What you have to do –
Could every line below be transcribed exactly, with the pictures dropped?

------ Information shown

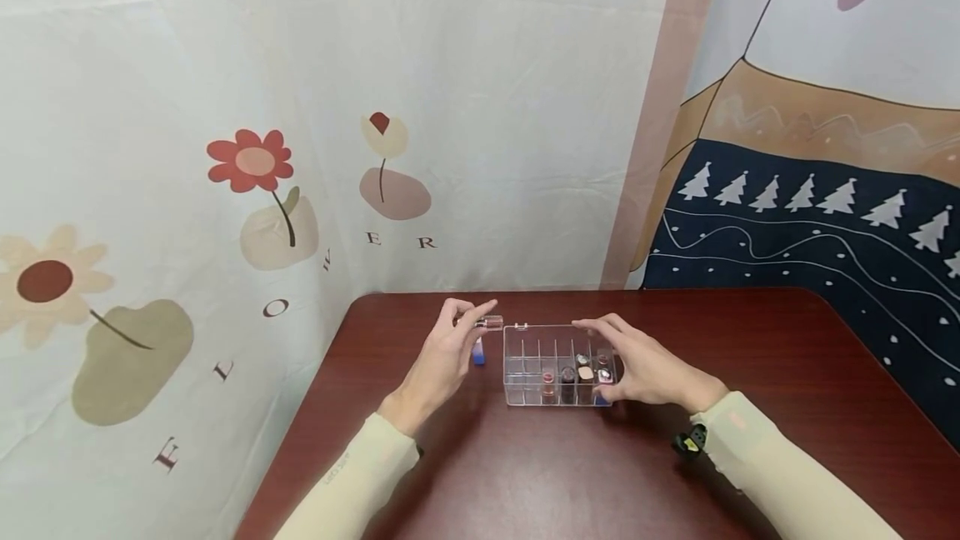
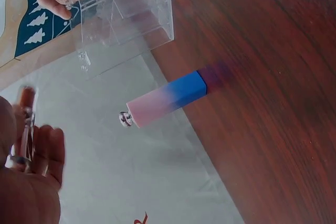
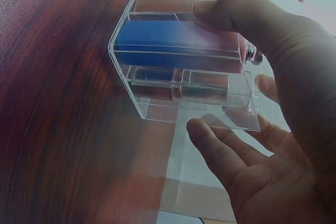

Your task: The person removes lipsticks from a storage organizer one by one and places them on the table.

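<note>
My left hand [image 1: 448,346] pinches a small lipstick tube [image 1: 491,322] with a clear part, raised left of a clear divided lipstick organizer [image 1: 517,397]. In the left wrist view this lipstick [image 2: 24,129] lies between thumb and fingers. My right hand [image 1: 647,365] grips the organizer's right end, its thumb at the front and its fingers behind, as the right wrist view shows. Several lipsticks stand in the right-hand compartments, among them a blue-to-pink one [image 3: 178,40] with a silver knob. A similar blue-to-pink lipstick [image 2: 168,98] stands on the table behind the left hand.
The dark red wooden table [image 1: 525,473] carries the organizer near its far side. Behind it hangs a pale cloth [image 1: 510,107] printed with flowers and letters. A dark blue cloth with white trees [image 1: 810,223] hangs at the right.
</note>
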`<state>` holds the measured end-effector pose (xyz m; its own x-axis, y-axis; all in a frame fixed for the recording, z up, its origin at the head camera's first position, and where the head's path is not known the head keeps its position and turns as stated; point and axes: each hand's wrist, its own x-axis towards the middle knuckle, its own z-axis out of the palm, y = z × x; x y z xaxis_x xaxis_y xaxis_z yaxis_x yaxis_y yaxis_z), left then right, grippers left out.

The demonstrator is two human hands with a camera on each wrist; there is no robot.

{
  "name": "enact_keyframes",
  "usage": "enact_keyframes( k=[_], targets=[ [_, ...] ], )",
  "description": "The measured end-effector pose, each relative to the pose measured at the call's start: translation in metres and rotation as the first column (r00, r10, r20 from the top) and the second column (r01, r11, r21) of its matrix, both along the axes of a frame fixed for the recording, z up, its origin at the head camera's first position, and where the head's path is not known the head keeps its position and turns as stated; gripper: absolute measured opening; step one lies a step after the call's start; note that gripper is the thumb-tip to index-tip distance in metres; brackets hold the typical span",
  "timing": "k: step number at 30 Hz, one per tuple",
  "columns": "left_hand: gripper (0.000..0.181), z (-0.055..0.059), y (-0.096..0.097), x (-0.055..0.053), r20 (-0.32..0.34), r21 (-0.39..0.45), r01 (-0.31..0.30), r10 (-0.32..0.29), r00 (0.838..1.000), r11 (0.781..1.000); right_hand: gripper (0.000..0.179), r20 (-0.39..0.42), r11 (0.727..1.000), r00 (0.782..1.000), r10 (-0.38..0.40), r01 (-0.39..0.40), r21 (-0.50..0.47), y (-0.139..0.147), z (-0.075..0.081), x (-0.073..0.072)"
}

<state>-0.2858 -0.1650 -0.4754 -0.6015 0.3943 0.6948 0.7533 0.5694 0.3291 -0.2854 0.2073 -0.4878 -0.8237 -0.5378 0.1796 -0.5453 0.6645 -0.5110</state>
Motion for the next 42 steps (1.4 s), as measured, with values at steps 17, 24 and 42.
enact_keyframes(
  k=[17,24,42],
  targets=[
    [0.036,0.002,-0.009,0.004,0.150,-0.028,-0.086,0.090,0.985,0.996,0.111,-0.003,1.000,1.000,-0.001,0.001,0.006,0.000,0.000,0.001],
    [0.031,0.004,-0.017,0.001,0.119,-0.037,-0.160,0.163,0.979,0.986,0.111,-0.010,1.000,1.000,0.005,-0.005,0.004,0.000,0.000,0.001],
    [0.032,-0.007,-0.038,-0.010,0.200,-0.053,-0.218,0.225,0.954,0.974,0.107,-0.030,1.000,0.999,0.017,-0.017,-0.006,0.001,0.000,0.003]
  ],
)
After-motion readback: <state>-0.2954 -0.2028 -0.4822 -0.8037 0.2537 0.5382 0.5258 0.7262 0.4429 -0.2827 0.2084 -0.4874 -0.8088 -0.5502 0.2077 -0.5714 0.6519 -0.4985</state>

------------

Response area –
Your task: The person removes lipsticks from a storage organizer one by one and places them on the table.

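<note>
My left hand [image 1: 448,346] pinches a small lipstick tube [image 1: 491,322] with a clear part, raised left of a clear divided lipstick organizer [image 1: 517,397]. In the left wrist view this lipstick [image 2: 24,129] lies between thumb and fingers. My right hand [image 1: 647,365] grips the organizer's right end, its thumb at the front and its fingers behind, as the right wrist view shows. Several lipsticks stand in the right-hand compartments, among them a blue-to-pink one [image 3: 178,40] with a silver knob. A similar blue-to-pink lipstick [image 2: 168,98] stands on the table behind the left hand.
The dark red wooden table [image 1: 525,473] carries the organizer near its far side. Behind it hangs a pale cloth [image 1: 510,107] printed with flowers and letters. A dark blue cloth with white trees [image 1: 810,223] hangs at the right.
</note>
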`<state>` holds the measured end-effector pose (xyz m; its own x-axis, y-axis; all in a frame fixed for the recording, z up, its origin at the head camera's first position, and where the head's path is not known the head keeps its position and turns as stated; point and axes: each hand's wrist, its own x-axis towards the middle knuckle, its own z-axis out of the palm, y = z × x; x y z xaxis_x xaxis_y xaxis_z yaxis_x yaxis_y yaxis_z), left then right, grippers left out.

The demonstrator is two human hands with a camera on each wrist; there is no robot.

{
  "name": "enact_keyframes",
  "usage": "enact_keyframes( k=[_], targets=[ [_, ...] ], )",
  "description": "The measured end-effector pose, each relative to the pose measured at the call's start: translation in metres and rotation as the first column (r00, r10, r20 from the top) and the second column (r01, r11, r21) of its matrix, both along the axes of a frame fixed for the recording, z up, its origin at the head camera's first position, and where the head's path is not known the head keeps its position and turns as stated; gripper: absolute measured opening; step one lies a step after the call's start; note that gripper is the thumb-tip to index-tip distance in metres; brackets hold the typical span",
  "timing": "k: step number at 30 Hz, one per tuple",
  "columns": "left_hand: gripper (0.000..0.181), z (-0.055..0.059), y (-0.096..0.097), x (-0.055..0.053), r20 (-0.32..0.34), r21 (-0.39..0.45), r01 (-0.31..0.30), r10 (-0.32..0.29), r00 (0.838..1.000), r11 (0.781..1.000); right_hand: gripper (0.000..0.179), r20 (-0.39..0.42), r11 (0.727..1.000), r00 (0.782..1.000), r10 (-0.38..0.40), r01 (-0.39..0.40), r21 (-0.50..0.47), y (-0.139..0.147), z (-0.075..0.081), x (-0.073..0.072)"
}

<state>-0.2858 -0.1650 -0.4754 -0.6015 0.3943 0.6948 0.7533 0.5694 0.3291 -0.2854 0.2073 -0.4878 -0.8237 -0.5378 0.1796 -0.5453 0.6645 -0.5110</state>
Motion for the next 42 steps (1.4 s), as measured, with values at steps 17, 24 and 42.
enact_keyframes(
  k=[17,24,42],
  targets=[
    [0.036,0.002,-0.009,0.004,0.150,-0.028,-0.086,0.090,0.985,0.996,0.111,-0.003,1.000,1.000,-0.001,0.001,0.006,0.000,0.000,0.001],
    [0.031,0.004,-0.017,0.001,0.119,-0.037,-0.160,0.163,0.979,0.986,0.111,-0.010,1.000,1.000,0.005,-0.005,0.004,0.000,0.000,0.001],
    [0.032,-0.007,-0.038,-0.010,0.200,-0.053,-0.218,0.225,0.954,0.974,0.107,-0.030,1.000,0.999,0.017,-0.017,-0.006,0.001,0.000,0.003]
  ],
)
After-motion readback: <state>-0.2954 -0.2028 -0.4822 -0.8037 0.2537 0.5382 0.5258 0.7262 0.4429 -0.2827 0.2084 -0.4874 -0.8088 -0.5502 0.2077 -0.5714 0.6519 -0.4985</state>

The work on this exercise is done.